_WHAT TO DO_
Every line in the data below from the one containing "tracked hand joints" down to the one containing "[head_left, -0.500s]", both included, must be retyped exactly; no other line is to appear.

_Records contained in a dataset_
---

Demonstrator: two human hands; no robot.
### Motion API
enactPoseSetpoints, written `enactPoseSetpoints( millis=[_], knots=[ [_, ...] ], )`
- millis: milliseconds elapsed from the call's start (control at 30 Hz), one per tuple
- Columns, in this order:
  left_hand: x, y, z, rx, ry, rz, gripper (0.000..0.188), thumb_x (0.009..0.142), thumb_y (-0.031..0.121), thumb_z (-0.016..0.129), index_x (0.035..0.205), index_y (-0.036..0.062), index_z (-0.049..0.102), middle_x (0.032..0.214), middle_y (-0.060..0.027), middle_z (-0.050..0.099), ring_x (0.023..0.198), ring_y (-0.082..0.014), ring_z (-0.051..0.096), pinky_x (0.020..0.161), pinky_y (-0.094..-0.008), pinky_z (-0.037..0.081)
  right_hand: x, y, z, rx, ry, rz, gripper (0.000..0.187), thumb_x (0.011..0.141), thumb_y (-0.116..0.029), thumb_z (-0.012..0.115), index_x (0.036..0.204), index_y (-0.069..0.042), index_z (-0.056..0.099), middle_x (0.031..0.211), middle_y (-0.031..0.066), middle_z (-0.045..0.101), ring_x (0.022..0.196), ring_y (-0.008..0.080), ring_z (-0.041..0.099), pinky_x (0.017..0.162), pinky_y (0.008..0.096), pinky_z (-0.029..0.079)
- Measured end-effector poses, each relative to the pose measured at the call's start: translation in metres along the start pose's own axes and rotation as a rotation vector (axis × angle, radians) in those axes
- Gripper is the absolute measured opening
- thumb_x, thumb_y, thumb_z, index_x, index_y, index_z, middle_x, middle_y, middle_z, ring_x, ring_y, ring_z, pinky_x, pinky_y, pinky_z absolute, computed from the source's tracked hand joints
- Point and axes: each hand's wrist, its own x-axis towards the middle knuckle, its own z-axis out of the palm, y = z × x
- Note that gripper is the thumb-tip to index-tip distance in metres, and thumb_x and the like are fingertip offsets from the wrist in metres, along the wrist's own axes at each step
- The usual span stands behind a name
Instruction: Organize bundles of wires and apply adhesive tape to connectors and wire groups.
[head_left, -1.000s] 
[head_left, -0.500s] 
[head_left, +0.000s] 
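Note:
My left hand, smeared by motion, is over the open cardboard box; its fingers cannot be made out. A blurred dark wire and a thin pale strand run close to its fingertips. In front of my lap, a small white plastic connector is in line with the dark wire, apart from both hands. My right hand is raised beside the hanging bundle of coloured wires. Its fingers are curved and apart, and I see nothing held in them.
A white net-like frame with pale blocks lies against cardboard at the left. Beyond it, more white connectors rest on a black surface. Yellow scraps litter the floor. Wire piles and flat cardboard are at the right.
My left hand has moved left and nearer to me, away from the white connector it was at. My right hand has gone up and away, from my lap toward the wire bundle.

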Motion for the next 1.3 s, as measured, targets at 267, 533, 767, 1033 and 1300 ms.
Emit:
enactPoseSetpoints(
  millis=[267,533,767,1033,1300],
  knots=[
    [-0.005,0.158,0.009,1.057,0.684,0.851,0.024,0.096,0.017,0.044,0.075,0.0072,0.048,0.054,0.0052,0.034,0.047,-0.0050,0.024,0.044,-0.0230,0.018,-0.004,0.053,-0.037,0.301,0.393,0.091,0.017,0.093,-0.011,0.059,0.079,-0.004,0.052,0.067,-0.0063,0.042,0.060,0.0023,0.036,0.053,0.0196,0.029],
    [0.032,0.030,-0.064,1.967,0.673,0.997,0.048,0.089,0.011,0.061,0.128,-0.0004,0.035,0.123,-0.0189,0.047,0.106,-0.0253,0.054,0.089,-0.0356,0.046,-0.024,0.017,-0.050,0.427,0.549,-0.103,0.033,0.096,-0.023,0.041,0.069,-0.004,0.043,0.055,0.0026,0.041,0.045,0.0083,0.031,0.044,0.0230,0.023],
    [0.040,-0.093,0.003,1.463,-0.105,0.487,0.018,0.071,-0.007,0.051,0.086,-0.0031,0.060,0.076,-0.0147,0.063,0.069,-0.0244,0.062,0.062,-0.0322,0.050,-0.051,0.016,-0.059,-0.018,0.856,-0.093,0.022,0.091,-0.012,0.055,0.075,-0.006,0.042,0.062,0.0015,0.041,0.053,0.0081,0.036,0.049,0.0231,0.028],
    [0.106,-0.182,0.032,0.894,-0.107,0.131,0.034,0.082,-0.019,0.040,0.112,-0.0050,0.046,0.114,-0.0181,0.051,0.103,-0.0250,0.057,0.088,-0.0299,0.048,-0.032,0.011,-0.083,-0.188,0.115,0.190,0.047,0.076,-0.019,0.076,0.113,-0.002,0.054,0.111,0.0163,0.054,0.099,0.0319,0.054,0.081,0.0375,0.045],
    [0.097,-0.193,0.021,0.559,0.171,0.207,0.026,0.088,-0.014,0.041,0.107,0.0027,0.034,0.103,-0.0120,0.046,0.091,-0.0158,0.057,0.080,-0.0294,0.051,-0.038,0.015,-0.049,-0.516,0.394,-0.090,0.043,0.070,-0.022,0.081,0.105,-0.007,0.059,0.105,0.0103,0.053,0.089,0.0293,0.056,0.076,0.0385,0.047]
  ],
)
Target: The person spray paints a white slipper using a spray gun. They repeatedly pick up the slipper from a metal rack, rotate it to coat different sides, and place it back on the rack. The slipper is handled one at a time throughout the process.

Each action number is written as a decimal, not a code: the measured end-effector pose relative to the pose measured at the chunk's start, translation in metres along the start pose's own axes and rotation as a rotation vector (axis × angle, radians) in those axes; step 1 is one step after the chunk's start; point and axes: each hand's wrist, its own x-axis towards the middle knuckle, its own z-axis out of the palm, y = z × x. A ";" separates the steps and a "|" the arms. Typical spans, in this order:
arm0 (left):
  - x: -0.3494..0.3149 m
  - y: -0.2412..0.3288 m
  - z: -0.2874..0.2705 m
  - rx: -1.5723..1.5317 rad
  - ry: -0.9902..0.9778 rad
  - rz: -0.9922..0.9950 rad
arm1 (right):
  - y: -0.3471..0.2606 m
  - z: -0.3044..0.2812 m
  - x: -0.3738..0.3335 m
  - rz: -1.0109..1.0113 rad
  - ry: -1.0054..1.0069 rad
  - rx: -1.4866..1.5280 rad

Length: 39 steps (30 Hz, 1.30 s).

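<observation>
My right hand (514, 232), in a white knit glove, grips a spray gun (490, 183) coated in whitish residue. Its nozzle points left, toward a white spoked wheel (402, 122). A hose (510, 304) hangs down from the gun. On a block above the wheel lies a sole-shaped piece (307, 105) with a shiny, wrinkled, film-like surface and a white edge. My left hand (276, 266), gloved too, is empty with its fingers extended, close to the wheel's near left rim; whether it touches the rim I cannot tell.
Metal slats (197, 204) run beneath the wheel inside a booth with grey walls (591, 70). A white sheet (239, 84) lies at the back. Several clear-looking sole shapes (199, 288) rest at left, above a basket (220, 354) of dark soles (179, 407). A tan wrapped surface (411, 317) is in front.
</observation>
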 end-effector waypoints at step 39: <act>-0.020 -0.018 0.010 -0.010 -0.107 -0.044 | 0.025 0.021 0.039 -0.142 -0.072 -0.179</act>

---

_ANSWER FOR THIS EXERCISE_
- thumb_x, thumb_y, thumb_z, index_x, index_y, index_z, middle_x, middle_y, middle_z, ring_x, ring_y, ring_z, pinky_x, pinky_y, pinky_z absolute, computed from the source's tracked hand joints
- Point and axes: each hand's wrist, its own x-axis towards the middle knuckle, its own z-axis out of the palm, y = z × x
- Note that gripper is the thumb-tip to index-tip distance in metres, and thumb_x and the like are fingertip offsets from the wrist in metres, along the wrist's own axes at each step
- The usual span stands behind a name
Instruction: Organize bundles of wires and apply adhesive tape to connectors and wire groups.
[head_left, -1.000s] 
[head_left, -0.500s] 

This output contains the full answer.